#### [Given records]

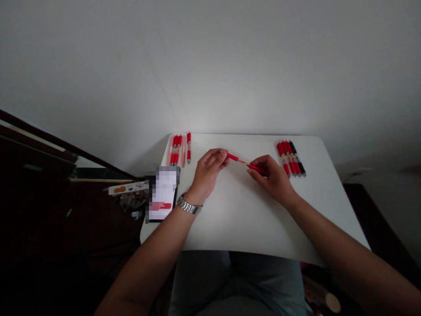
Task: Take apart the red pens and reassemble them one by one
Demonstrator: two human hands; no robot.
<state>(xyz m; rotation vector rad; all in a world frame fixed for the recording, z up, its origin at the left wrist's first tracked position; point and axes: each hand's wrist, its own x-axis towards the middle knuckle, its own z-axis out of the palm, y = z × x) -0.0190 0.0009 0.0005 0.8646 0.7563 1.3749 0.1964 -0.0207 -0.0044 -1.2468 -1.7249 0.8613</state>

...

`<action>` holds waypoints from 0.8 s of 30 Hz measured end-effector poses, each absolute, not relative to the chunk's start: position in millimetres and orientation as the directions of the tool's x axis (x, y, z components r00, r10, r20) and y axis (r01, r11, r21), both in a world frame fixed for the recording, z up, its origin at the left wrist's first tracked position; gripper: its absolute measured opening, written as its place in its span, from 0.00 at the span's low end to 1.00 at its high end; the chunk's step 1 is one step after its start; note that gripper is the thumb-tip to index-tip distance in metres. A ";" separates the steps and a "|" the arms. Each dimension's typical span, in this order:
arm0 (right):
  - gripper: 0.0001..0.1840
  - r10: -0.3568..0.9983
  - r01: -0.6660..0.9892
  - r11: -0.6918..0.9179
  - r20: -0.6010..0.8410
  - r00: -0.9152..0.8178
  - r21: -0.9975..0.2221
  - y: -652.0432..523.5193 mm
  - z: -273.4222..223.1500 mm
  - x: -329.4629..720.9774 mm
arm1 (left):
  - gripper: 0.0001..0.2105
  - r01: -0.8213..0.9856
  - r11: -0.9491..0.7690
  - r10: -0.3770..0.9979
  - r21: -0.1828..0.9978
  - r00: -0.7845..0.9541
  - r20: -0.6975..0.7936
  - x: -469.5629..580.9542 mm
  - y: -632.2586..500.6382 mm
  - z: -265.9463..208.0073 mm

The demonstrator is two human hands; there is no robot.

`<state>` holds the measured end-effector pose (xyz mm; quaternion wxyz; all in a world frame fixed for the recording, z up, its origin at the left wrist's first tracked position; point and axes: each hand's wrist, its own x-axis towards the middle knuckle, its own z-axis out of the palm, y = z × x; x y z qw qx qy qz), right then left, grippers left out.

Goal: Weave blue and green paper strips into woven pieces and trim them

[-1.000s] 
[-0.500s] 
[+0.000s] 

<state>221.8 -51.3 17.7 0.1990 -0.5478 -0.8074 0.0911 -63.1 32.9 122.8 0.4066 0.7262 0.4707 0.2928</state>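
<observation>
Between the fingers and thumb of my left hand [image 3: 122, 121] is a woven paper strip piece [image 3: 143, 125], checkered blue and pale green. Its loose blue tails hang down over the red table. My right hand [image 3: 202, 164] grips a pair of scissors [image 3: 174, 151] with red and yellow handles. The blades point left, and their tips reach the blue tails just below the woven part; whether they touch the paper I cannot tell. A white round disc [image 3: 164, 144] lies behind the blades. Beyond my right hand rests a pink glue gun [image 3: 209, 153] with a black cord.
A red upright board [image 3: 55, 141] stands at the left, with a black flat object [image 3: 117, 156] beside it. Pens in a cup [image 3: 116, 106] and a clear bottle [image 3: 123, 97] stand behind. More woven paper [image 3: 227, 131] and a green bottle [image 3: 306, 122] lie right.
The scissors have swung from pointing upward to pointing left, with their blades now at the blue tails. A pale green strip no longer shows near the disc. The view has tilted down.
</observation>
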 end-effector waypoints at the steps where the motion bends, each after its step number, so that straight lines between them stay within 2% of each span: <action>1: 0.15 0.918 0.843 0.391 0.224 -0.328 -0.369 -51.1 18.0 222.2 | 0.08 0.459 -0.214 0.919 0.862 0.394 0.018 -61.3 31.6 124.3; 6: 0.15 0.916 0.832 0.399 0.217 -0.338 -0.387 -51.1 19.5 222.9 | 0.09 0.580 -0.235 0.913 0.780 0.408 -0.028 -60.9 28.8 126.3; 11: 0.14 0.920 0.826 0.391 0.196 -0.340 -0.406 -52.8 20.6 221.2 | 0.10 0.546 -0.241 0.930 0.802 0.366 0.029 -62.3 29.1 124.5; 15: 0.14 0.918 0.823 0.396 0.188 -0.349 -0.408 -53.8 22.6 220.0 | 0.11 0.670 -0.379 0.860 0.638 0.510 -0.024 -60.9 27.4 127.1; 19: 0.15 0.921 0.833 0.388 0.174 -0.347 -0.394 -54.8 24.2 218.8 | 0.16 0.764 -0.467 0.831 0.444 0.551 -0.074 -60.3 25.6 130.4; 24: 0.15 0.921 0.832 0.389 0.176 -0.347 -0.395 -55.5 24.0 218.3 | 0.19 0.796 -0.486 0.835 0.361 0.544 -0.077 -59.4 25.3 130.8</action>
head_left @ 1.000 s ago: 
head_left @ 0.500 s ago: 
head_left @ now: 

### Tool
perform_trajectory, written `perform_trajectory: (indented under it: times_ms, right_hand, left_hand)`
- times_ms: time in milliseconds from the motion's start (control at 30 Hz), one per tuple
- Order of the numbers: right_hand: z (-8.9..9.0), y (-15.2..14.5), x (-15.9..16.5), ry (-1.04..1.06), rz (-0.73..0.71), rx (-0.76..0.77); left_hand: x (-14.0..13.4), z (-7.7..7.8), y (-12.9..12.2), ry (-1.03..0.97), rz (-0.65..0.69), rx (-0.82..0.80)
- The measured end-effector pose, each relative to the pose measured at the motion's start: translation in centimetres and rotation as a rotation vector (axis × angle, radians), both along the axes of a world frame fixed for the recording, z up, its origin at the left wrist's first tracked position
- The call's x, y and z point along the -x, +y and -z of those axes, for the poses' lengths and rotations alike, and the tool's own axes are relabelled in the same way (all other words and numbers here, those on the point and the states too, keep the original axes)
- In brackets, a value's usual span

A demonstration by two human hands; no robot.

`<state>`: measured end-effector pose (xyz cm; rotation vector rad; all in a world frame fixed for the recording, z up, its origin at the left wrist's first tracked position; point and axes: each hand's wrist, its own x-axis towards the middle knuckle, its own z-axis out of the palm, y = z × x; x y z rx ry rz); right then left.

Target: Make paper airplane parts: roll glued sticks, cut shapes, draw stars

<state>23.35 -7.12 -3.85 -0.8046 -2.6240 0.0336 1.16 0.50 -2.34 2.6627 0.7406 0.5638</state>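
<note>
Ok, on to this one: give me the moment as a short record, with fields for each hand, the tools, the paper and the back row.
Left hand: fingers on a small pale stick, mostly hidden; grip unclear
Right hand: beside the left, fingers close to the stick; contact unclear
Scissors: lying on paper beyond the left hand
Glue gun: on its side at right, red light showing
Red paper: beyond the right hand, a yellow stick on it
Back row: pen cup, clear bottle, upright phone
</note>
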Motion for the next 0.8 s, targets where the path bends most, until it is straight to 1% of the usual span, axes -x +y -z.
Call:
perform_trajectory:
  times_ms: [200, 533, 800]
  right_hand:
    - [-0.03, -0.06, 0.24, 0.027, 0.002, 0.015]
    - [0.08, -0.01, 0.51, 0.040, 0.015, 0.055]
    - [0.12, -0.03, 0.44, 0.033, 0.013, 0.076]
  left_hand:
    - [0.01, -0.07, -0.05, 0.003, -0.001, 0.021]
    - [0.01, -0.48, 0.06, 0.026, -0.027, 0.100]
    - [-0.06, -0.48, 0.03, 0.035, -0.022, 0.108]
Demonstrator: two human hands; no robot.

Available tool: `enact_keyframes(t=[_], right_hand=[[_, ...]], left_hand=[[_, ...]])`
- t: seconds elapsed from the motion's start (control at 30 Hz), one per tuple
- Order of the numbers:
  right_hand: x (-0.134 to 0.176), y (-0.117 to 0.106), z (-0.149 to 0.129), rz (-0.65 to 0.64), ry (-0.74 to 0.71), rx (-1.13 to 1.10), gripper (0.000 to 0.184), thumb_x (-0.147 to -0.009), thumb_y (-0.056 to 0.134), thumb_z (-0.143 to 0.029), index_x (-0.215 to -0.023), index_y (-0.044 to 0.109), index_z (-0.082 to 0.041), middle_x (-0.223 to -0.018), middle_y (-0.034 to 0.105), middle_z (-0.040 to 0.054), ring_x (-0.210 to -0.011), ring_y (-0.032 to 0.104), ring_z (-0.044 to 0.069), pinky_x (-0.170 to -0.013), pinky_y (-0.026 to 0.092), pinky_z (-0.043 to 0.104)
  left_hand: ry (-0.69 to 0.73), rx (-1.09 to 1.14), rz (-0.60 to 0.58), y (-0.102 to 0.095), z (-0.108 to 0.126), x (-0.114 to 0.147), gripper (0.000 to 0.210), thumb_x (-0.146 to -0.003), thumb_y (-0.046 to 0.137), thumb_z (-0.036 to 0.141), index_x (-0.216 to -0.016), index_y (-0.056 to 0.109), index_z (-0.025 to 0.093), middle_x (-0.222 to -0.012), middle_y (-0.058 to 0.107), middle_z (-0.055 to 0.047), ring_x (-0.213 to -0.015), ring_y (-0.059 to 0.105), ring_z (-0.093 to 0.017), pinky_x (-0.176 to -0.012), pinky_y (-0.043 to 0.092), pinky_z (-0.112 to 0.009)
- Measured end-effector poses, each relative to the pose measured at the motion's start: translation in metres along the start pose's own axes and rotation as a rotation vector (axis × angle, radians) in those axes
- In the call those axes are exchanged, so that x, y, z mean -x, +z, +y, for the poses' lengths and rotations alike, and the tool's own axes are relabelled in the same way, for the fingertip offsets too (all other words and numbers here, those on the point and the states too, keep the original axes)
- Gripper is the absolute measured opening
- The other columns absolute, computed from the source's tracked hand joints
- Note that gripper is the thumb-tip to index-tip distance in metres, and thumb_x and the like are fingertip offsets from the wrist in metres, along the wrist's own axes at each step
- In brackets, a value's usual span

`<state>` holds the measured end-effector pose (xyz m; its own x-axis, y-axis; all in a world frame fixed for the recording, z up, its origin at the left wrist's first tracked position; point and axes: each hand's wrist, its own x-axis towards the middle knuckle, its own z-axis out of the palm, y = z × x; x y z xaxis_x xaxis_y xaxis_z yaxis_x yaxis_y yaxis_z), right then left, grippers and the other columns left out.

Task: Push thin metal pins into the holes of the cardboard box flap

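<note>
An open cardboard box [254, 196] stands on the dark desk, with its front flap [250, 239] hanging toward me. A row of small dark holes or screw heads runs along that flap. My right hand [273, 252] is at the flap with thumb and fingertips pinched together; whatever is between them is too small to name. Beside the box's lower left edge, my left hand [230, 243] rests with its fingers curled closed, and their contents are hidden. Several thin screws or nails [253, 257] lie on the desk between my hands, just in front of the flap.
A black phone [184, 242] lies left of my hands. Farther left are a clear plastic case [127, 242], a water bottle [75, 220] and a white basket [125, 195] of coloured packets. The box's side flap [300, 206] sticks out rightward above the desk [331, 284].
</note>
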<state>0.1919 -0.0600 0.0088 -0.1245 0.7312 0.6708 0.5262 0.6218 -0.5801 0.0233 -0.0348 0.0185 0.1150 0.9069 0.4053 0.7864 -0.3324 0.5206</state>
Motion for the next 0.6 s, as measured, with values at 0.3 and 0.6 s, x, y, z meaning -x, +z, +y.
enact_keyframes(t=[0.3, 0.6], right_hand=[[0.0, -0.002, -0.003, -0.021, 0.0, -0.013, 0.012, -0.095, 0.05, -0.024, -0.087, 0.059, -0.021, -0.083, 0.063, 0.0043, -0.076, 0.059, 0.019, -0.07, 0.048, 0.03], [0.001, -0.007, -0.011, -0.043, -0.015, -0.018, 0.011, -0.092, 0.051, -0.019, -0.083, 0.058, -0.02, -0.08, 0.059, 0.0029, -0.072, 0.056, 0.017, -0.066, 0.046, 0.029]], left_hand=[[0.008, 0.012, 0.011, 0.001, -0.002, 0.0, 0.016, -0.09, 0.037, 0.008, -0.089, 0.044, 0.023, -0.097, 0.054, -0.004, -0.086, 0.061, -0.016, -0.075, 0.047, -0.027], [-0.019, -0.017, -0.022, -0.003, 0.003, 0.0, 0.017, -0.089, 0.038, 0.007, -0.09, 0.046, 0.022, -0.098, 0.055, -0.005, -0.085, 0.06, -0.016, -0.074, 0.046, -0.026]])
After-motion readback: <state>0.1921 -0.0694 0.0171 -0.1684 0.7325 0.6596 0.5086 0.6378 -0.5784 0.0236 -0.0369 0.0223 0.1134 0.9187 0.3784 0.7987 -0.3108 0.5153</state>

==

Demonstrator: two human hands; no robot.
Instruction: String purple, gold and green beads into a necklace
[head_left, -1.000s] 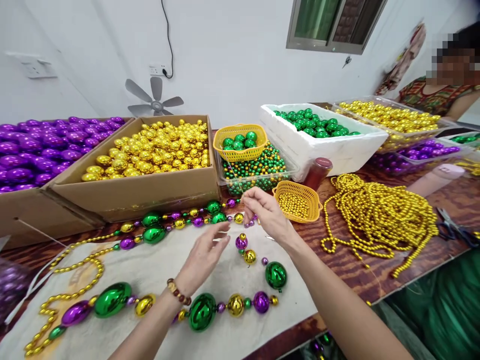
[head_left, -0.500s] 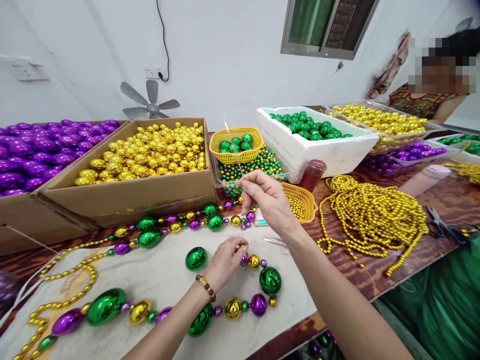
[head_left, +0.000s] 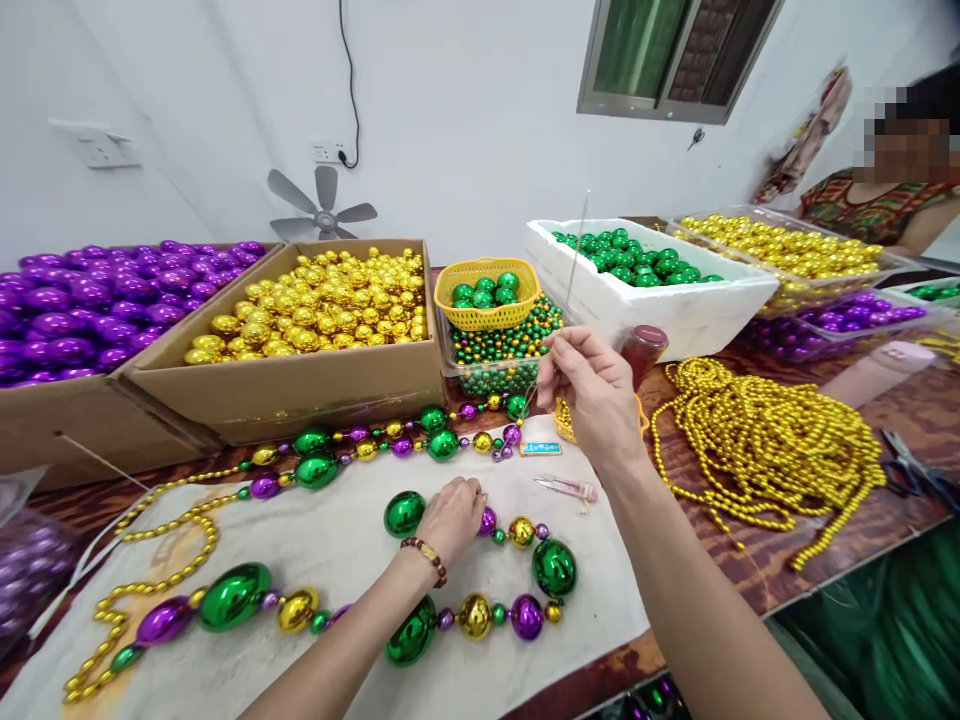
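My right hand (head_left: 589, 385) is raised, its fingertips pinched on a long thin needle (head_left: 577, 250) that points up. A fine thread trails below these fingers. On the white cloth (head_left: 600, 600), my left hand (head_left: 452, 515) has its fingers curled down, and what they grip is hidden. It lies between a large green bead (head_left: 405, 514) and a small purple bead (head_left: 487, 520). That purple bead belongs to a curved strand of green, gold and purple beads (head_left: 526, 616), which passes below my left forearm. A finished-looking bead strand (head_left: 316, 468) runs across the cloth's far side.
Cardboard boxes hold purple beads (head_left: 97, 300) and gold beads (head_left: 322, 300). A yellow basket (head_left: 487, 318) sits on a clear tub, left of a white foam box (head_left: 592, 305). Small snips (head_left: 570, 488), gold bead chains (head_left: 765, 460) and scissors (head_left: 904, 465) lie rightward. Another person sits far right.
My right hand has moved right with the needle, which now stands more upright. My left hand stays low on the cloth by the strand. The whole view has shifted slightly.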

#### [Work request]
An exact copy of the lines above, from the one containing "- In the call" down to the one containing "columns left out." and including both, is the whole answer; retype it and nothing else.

#### [Expected answer]
- In the call those axes are exchanged, so that x, y, z mean -x, +z, +y, for the poses' lengths and rotations alike, and the tool's own axes are relabelled in the same way, for the fingertip offsets too (all other words and numbers here, those on the point and the states too, keep the original axes)
- Gripper is the absolute measured opening
- The other columns absolute, computed from the source's tracked hand joints
- Note that gripper is the thumb-tip to index-tip distance in metres, and thumb_x and the like are fingertip offsets from the wrist in metres, along the wrist's own axes at each step
- In brackets, a value's usual span

`<state>` holds the measured end-effector pose (xyz m; its own x-axis, y-axis; all in a world frame fixed for the recording, z up, its origin at the left wrist's first tracked position; point and axes: each hand's wrist, its own x-axis towards the middle knuckle, its own z-axis out of the palm, y = z × x; x y z xaxis_x xaxis_y xaxis_z yaxis_x yaxis_y yaxis_z), right then left, grippers and the other columns left out.

This exercise has nothing further to it.